Autolus Therapeutics Reports $74.3 Million in Product Revenue for 2025, Despite Increased Net Loss

Autolus Therapeutics plc, an early commercial-stage biopharmaceutical company, reported a net product revenue of $74.3 million for the year ended December 31, 2025, stemming from sales of its newly launched product, AUCATZYL, in the United States. This marks a significant shift from the previous fiscal year, where the company recorded no product revenue due to AUCATZYL's FDA approval occurring in November 2024, with the commercial launch following in January 2025. The company's total revenue, including license revenue, reached $75.4 million in 2025, a substantial increase from the $10.1 million reported in 2024, which was primarily driven by license revenue from collaborations.

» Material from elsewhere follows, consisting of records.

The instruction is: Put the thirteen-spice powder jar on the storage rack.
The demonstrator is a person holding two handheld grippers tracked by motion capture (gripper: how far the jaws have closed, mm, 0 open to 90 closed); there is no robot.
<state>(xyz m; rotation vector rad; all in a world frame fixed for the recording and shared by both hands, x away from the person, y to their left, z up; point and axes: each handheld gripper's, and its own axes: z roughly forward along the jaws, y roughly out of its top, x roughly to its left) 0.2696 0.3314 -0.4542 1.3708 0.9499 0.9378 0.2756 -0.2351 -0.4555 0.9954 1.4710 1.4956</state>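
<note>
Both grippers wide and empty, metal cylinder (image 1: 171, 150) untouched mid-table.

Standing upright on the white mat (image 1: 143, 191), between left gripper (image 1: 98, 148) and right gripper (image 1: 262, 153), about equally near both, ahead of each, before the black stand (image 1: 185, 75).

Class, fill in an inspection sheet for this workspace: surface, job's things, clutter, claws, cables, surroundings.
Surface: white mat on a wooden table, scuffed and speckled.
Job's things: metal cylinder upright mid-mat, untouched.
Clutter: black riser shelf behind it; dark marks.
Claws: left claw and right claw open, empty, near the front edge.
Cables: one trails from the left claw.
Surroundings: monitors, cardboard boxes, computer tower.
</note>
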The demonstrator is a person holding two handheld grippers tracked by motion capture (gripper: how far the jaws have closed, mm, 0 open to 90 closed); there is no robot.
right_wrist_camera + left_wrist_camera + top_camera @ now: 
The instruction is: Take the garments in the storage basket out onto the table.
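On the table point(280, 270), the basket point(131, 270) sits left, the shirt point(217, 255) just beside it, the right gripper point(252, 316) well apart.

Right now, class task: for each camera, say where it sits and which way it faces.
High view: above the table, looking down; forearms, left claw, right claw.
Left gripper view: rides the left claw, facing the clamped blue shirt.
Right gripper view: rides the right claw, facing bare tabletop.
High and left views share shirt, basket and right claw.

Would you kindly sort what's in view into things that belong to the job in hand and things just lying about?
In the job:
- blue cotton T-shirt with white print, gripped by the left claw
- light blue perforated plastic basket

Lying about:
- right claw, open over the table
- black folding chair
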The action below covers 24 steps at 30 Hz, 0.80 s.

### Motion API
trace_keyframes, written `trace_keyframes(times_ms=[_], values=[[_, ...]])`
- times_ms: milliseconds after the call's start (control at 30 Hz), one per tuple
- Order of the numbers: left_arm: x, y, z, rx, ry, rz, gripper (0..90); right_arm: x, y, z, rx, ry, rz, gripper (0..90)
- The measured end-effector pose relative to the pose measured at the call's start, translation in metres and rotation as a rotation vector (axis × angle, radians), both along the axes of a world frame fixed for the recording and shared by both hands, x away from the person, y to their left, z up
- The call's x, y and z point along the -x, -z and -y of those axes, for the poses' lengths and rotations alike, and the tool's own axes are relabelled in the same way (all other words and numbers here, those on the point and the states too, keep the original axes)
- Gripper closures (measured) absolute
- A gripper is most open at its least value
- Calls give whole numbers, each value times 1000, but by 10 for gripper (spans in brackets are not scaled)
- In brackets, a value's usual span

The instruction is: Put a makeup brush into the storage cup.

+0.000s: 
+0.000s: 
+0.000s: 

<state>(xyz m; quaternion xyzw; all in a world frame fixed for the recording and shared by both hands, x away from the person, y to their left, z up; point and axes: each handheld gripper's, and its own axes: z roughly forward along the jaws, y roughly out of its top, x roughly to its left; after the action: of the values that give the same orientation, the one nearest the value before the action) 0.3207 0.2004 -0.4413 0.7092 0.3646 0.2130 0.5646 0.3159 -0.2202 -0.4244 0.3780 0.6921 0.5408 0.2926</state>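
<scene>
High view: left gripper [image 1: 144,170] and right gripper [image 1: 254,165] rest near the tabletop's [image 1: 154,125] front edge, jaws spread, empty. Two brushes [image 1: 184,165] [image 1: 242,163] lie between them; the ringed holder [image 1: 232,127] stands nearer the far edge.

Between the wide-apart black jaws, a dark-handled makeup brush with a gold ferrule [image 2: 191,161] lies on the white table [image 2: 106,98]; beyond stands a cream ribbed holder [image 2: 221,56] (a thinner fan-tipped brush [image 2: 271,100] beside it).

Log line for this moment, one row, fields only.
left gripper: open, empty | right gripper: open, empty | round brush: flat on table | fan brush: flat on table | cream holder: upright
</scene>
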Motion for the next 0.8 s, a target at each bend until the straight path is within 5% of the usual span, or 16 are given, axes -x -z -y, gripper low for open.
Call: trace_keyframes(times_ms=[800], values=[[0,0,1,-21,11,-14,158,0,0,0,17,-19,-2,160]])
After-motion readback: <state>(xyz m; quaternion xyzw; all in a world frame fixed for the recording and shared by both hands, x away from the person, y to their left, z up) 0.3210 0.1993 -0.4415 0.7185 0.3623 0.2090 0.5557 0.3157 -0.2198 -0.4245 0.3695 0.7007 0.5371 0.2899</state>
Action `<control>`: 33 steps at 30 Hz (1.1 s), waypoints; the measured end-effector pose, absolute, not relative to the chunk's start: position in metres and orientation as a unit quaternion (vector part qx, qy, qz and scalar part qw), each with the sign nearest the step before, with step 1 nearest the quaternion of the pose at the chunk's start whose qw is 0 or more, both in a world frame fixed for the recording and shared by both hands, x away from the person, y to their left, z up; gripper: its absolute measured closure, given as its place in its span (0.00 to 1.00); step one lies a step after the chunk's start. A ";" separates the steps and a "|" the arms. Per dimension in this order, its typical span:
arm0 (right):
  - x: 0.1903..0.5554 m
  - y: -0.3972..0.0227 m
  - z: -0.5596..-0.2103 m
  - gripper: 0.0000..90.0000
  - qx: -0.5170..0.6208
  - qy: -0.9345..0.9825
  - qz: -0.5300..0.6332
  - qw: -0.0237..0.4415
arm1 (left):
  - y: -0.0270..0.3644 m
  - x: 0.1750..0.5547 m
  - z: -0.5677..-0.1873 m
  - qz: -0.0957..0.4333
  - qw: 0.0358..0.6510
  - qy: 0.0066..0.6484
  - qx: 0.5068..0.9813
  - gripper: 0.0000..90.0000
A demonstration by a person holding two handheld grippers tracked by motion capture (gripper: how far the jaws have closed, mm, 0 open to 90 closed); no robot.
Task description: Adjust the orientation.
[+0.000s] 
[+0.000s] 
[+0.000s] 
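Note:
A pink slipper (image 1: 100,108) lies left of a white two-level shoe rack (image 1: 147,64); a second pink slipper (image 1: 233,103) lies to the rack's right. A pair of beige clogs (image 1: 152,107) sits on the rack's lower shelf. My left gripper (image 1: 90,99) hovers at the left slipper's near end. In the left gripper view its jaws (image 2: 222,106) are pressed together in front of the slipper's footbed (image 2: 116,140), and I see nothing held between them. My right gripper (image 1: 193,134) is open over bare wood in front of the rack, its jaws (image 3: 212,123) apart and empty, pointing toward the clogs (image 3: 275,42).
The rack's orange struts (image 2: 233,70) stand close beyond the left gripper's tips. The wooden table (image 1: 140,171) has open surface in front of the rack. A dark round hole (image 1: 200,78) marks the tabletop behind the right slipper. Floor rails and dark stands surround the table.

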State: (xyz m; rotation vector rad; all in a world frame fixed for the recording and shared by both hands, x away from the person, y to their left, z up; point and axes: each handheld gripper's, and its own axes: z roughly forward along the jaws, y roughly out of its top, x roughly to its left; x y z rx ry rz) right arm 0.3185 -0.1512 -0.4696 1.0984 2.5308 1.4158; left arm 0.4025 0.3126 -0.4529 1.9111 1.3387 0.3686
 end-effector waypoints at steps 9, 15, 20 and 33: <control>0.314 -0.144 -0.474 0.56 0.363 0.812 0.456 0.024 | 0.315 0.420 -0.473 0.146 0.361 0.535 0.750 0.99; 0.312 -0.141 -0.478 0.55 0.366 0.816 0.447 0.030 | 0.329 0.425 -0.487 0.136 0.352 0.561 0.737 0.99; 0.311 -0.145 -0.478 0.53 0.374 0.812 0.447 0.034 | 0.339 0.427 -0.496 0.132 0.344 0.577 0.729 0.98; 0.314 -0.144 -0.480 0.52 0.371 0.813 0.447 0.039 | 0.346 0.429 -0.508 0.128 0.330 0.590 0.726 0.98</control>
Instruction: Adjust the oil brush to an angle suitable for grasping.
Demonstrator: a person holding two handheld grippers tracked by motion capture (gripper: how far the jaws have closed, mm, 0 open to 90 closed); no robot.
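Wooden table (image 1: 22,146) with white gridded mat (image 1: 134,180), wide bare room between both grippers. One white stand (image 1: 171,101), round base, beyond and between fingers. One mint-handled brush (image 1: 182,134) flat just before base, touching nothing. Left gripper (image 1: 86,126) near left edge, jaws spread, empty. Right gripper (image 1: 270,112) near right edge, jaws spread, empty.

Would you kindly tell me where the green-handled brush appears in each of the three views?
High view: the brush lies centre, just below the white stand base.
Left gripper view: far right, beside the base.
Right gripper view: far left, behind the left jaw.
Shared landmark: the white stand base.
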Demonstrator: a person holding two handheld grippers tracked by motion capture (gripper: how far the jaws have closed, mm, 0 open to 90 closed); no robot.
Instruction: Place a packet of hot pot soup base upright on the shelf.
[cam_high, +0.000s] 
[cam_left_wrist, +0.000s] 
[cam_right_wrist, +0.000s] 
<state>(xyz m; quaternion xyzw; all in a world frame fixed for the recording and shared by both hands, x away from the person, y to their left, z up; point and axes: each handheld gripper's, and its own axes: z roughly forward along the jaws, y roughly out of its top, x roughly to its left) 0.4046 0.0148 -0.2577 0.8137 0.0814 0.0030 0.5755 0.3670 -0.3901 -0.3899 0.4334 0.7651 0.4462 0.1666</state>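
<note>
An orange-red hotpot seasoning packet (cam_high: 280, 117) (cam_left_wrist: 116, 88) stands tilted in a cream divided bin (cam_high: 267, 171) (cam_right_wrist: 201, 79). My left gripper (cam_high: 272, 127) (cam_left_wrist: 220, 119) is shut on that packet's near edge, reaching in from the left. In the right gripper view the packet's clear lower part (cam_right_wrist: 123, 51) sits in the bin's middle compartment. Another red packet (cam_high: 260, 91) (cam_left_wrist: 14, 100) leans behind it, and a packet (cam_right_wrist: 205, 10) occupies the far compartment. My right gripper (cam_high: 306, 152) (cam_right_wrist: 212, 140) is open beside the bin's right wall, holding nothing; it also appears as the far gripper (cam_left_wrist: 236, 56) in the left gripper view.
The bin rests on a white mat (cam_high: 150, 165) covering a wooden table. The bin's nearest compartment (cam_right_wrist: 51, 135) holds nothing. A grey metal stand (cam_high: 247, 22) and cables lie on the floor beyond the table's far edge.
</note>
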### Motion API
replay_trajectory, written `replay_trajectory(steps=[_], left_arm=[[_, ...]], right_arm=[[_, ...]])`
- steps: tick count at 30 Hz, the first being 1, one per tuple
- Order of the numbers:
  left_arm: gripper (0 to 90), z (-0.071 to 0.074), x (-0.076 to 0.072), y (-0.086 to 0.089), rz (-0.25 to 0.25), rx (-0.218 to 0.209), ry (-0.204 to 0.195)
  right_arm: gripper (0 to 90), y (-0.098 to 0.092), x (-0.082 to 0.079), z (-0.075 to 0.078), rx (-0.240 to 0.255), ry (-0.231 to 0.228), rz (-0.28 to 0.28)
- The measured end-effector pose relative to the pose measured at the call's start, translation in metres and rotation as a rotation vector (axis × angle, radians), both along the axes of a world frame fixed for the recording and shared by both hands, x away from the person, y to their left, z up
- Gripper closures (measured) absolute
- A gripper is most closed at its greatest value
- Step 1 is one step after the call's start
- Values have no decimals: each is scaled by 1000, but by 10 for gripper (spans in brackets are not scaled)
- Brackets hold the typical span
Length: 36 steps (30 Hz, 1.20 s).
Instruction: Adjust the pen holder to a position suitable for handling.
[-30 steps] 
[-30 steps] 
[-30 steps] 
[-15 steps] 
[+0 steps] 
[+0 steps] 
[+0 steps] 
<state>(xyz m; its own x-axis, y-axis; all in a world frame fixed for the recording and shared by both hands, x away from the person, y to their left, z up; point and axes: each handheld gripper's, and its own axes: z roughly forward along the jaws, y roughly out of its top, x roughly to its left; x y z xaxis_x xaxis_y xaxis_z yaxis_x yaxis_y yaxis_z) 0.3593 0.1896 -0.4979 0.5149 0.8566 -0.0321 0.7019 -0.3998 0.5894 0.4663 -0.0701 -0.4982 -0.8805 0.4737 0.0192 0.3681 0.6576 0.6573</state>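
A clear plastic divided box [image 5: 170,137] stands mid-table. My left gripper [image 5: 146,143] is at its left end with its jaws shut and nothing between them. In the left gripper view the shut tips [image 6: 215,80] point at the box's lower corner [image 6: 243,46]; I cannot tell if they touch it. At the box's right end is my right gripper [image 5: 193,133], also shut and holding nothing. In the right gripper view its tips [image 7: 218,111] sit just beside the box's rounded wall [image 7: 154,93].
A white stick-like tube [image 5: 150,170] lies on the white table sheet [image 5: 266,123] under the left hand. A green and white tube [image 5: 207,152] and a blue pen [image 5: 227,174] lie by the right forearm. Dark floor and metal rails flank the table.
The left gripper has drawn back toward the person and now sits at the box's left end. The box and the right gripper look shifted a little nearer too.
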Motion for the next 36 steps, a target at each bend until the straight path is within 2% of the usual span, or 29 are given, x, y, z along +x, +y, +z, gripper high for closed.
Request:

Despite the revenue surge, Autolus experienced a net loss of $287.5 million in 2025, compared to a net loss of $220.7 million in 2024. This increase in net loss is attributed to a rise in cost of sales to $96.4 million, reflecting the expenses associated with commercial manufacturing, and an increase in selling, general, and administrative expenses to $131.9 million, driven by the expansion of commercial operations and personnel. Research and development expenses, net, decreased to $117.7 million, primarily due to the reallocation of resources to commercial manufacturing and a decrease in U.K. R&D tax credits.

Key operational developments included the launch of AUCATZYL in the United Kingdom following NICE recommendation and the presentation of real-world data from the ROCCA Consortium, demonstrating improved safety and efficacy compared to the FELIX clinical trial. The company is also advancing obe-cel in other oncology and autoimmune indications, with ongoing Phase 1/2 trials in pediatric r/r B-ALL and Phase 1 trials in severe refractory systemic lupus erythematosus and progressive multiple sclerosis. These clinical programs are supported by collaborations with UCL and other entities.

Looking ahead, Autolus plans to continue building upon the commercialization of AUCATZYL in the United States and the United Kingdom, optimize manufacturing operations, and develop obe-cel for additional indications. The company's existing cash and cash equivalents of $104.1 million and available-for-sale debt securities of $196.6 million as of December 31, 2025, are projected to fund operations for at least the next twelve months. However, the company acknowledges the need for additional funding to achieve profitability and complete the development and commercialization of its product pipeline, which may involve equity offerings, collaborations, or strategic alliances.